The Tendulkar committee report says the National Sample Survey Organisation, which estimates the minimum household consumption, would move to a mixed reference period for its surveys in future -- meaning 365 days for low-frequency items such as clothing, footwear, durables, education, and health; and 30 days for the rest.

"The expert group decided to adopt the MRP based estimates of consumption expenditure as the basis for future poverty lines as against the previous practice of using uniform reference period estimates of consumption expenditure," the report says.
The present official poverty line baskets (PLB) were defined in terms of per capita total consumer expenditure at 1973-74 market prices and adjusted over time and across states. The government had drawn out separate PLBs for urban and rural areas, tied to the calorie intake -- 2,400 per capita calories for rural areas and 2,100 calories for urban areas. Meaning this was the calorie standard for a typical individual. The cost of food to attain this calorie level is calculated, and poverty line is estimated in rupees. According to the official data, this was Rs356.30 in rural areas and Rs538.60 in urban areas in 2004-05. Experts said that consumption patterns used to define PLBs were formed in 1973-74 and are dated.

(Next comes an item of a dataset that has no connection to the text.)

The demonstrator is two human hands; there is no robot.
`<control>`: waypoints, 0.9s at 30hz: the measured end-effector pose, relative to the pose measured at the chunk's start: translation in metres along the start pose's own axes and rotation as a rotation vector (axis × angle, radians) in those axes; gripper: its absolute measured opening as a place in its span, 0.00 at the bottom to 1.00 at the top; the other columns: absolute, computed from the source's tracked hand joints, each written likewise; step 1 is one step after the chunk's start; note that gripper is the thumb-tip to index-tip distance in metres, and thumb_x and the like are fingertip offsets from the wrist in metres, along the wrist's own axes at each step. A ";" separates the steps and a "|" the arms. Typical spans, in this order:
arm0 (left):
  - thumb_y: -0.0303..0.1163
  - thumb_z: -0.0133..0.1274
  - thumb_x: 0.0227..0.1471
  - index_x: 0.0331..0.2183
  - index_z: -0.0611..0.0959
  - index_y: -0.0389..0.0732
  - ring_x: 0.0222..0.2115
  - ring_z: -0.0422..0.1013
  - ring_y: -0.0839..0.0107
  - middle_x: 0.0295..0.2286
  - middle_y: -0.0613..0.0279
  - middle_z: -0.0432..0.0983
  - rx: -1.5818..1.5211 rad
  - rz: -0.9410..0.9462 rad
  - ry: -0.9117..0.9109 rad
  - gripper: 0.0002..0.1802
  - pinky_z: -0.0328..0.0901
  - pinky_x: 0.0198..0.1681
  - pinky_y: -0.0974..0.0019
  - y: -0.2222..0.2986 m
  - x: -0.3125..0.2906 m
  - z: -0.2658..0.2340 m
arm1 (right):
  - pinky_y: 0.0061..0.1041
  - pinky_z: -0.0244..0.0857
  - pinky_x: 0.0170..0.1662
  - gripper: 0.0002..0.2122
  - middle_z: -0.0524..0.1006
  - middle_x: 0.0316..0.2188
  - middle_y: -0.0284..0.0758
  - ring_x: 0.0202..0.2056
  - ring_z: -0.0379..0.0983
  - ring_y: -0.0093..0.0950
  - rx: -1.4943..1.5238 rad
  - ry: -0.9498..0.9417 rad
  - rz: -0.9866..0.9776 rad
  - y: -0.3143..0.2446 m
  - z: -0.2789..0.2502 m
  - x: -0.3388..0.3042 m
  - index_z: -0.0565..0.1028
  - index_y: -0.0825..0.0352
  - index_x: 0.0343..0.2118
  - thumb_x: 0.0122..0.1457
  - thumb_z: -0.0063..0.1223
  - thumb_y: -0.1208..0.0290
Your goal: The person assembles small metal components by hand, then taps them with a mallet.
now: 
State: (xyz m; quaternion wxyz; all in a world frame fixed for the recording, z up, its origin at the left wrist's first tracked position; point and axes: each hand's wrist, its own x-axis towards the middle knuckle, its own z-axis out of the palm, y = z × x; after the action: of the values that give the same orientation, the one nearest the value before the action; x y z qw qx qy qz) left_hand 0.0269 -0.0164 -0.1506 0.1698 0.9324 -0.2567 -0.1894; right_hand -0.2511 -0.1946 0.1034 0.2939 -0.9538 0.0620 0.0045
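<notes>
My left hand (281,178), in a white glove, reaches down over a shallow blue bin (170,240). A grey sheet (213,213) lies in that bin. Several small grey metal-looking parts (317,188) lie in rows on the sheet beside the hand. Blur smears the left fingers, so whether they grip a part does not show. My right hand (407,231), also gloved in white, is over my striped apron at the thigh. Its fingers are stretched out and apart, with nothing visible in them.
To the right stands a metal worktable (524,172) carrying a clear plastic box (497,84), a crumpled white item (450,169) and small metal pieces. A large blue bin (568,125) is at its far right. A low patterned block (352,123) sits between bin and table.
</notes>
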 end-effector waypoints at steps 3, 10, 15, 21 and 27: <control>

In 1993-94 rural India had 50.1% people living below poverty and urban areas had 31.8%. The country as a whole had 45.3% people below the poverty line. The report points out that the flawed official method helped the government suppress the real picture by projecting just 37.2% poverty in India.

Today, 37.2% of people, that is over 37 crore, live below the poverty line. If the report is accepted, the government's poverty estimates would be closer to those made by the World Bank, which said 42% of Indians lived below poverty line in 2005. The bank's poverty line is pegged at $1.25 a day, or at India's PPP rate Rs21.6 a day in urban areas and Rs14.3 a day in rural areas.

According to the Tendulkar committee, the poverty line for rural India would work out to Rs446.68, while for urban areas it would be Rs578.8.